◆ WHAT IS NEEDED: Omit images. Retype all entries verbatim.

◆ EXTRACTED ENTRIES:

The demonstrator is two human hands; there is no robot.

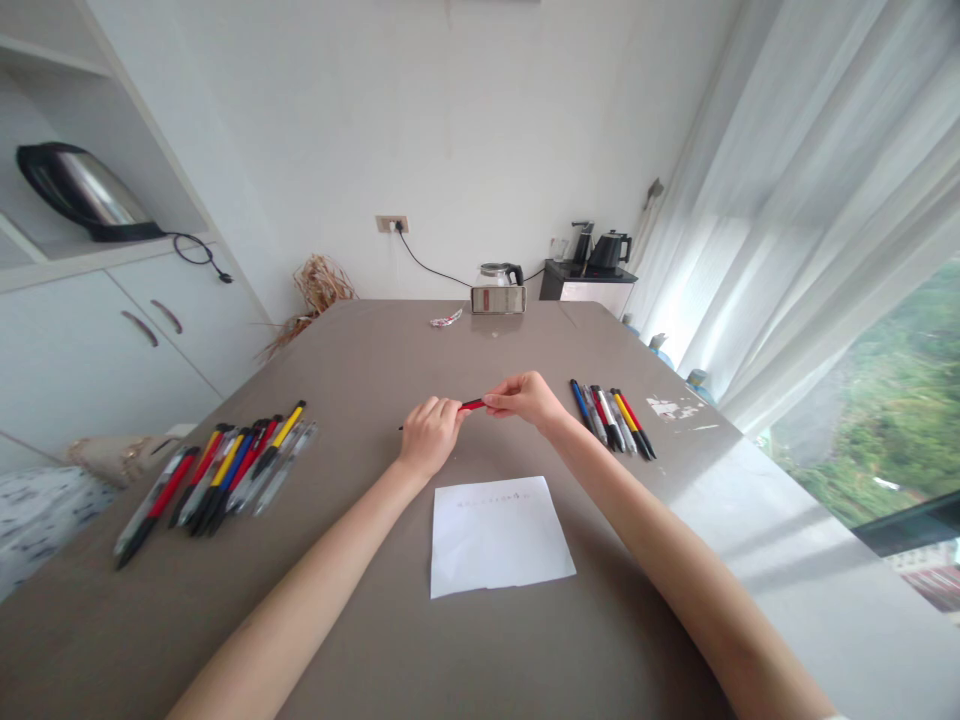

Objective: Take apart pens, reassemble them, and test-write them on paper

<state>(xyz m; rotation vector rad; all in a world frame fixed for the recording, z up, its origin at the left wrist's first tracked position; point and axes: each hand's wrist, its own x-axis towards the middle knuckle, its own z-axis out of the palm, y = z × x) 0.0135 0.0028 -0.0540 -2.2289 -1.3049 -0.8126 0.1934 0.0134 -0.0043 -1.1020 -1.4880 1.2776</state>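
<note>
The red pen [472, 404] is held level above the table [360, 350], just past the far edge of the sheet of paper [499, 533].

**Left hand [429, 432].** The fingers are curled closed around the pen's left portion. The barrel passes through the fist, and only a thin dark tip shows beyond the knuckles on the left side. The fingers hide the part of the pen inside the hand.

**Right hand [525, 398].** The thumb and fingertips are pinched narrowly on the pen's right end. The red section of the barrel is exposed in the short gap between the two hands.

**Pen position.** The pen spans from hand to hand and tilts slightly down toward the left. It is gripped at both ends. Whether it touches the table cannot be told.

**Surroundings.**
- The left group of pens [217, 470] lies on the table well apart from the left hand. Its barrels are red, yellow, blue, black and clear.
- The right group of pens [611, 418] is smaller and lies near the right wrist.
- A glass carafe [499, 273] stands at the far table edge behind a small box [497, 298].
</note>
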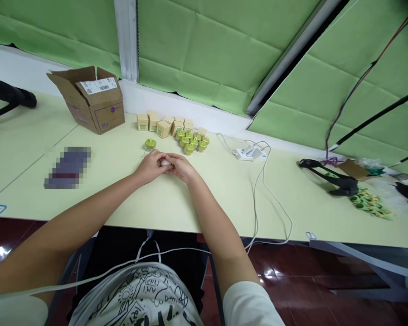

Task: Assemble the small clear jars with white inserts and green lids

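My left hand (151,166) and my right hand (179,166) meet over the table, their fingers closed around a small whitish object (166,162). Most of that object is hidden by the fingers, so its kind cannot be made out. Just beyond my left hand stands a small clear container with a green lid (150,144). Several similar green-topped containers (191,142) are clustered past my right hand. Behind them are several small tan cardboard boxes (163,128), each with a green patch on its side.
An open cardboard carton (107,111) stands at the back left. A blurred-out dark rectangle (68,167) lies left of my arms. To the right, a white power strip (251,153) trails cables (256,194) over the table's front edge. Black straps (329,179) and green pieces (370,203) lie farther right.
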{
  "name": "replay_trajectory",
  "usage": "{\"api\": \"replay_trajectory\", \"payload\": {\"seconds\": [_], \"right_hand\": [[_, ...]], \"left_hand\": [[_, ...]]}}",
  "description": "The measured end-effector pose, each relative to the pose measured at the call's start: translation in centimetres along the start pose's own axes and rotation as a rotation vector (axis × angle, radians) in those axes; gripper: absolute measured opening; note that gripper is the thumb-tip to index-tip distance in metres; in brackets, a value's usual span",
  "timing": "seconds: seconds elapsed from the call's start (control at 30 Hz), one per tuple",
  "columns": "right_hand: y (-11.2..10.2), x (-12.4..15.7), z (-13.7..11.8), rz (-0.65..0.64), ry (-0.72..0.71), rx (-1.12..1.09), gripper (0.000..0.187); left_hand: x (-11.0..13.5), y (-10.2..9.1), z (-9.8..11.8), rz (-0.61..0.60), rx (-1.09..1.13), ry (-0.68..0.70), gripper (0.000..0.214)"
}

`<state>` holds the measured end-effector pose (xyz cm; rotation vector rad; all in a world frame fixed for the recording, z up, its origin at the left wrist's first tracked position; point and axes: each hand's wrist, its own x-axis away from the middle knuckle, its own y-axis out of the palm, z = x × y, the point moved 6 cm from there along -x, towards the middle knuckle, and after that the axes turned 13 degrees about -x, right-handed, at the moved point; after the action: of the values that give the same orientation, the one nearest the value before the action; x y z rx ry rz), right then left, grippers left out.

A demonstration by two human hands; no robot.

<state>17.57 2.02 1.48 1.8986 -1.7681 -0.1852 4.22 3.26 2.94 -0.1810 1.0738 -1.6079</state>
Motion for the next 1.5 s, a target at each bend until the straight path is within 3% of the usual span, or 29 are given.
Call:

◆ ANSWER SECTION:
The demonstrator is two human hands; there is no robot.


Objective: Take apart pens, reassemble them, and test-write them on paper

<state>(xyz m; rotation vector rad; all in a world frame fixed for the recording, z up, its origin at the left wrist's first tracked position; point and axes: each hand's wrist, its own x-axis towards the middle knuckle, its own z-axis out of the palm, y = z × x) 0.0135 0.0028 -0.0540 -2.2289 -1.3049 -0.8126 0.1934 0.0134 -0.0043 -1.1020 -1.4880 1.2776</state>
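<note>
The red pen [472, 404] is held level above the table [360, 350], just past the far edge of the sheet of paper [499, 533].

**Left hand [429, 432].** The fingers are curled closed around the pen's left portion. The barrel passes through the fist, and only a thin dark tip shows beyond the knuckles on the left side. The fingers hide the part of the pen inside the hand.

**Right hand [525, 398].** The thumb and fingertips are pinched narrowly on the pen's right end. The red section of the barrel is exposed in the short gap between the two hands.

**Pen position.** The pen spans from hand to hand and tilts slightly down toward the left. It is gripped at both ends. Whether it touches the table cannot be told.

**Surroundings.**
- The left group of pens [217, 470] lies on the table well apart from the left hand. Its barrels are red, yellow, blue, black and clear.
- The right group of pens [611, 418] is smaller and lies near the right wrist.
- A glass carafe [499, 273] stands at the far table edge behind a small box [497, 298].
</note>
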
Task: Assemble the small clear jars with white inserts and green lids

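My left hand (151,166) and my right hand (179,166) meet over the table, their fingers closed around a small whitish object (166,162). Most of that object is hidden by the fingers, so its kind cannot be made out. Just beyond my left hand stands a small clear container with a green lid (150,144). Several similar green-topped containers (191,142) are clustered past my right hand. Behind them are several small tan cardboard boxes (163,128), each with a green patch on its side.
An open cardboard carton (107,111) stands at the back left. A blurred-out dark rectangle (68,167) lies left of my arms. To the right, a white power strip (251,153) trails cables (256,194) over the table's front edge. Black straps (329,179) and green pieces (370,203) lie farther right.
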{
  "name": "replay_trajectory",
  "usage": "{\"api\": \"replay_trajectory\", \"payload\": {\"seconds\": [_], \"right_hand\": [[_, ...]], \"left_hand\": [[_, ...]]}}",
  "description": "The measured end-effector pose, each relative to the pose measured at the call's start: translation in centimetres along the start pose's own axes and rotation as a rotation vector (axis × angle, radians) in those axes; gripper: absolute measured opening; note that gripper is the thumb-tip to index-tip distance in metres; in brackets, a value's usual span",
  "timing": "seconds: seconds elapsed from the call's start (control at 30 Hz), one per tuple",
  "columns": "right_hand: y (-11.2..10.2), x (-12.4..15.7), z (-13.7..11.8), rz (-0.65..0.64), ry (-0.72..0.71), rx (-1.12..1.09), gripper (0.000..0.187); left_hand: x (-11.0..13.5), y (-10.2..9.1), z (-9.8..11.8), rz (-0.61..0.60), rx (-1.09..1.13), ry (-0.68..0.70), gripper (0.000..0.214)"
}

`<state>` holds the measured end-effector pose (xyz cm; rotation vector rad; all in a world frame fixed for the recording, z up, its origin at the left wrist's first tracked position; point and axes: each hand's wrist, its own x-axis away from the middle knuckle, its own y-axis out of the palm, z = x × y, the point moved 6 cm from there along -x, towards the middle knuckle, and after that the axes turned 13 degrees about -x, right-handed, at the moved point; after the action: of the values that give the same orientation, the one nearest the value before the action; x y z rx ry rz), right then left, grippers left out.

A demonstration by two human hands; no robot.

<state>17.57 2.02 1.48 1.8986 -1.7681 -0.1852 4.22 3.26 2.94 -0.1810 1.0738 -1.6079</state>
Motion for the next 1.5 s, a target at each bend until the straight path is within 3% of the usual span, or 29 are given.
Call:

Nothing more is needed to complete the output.